■ TASK DIRECTIONS: Return the following from the records below: each line, word for word, starting with the line that contains "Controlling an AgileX" and going on through the line that contains "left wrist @", with nothing outside that range.

DATASET EXTRACT START

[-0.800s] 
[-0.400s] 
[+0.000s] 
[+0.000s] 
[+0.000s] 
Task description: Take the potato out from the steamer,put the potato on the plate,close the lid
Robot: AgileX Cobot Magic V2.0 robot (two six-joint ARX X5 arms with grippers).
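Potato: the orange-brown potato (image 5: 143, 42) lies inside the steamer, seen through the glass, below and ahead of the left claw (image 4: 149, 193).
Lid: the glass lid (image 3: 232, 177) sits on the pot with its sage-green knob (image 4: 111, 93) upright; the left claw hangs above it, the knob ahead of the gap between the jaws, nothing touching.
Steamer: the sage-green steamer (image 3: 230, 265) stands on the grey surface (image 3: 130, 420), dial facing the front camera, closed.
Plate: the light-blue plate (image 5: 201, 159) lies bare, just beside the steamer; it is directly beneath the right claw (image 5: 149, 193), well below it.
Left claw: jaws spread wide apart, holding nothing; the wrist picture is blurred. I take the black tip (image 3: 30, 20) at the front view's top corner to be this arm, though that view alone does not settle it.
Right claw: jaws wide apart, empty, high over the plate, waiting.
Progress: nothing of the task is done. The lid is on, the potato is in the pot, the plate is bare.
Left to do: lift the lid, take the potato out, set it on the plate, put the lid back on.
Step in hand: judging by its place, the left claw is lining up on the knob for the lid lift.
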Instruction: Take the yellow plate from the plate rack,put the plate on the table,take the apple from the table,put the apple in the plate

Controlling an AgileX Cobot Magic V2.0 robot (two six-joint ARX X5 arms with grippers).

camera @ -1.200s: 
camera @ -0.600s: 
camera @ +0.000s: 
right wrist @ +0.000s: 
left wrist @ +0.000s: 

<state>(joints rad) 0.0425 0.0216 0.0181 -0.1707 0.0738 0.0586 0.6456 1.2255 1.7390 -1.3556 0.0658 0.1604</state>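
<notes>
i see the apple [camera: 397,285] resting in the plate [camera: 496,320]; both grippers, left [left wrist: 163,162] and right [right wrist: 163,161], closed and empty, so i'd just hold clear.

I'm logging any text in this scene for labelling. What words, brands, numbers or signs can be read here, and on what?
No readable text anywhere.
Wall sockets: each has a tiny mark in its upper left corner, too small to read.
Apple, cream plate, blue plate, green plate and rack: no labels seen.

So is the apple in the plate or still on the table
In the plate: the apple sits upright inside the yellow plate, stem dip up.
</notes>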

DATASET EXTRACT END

■ ANSWER SPACE:
Controlling an AgileX Cobot Magic V2.0 robot (two six-joint ARX X5 arms with grippers).

camera @ -1.200s: 
camera @ -0.600s: 
camera @ +0.000s: 
right wrist @ +0.000s: 
left wrist @ +0.000s: 

This exercise requires no additional output.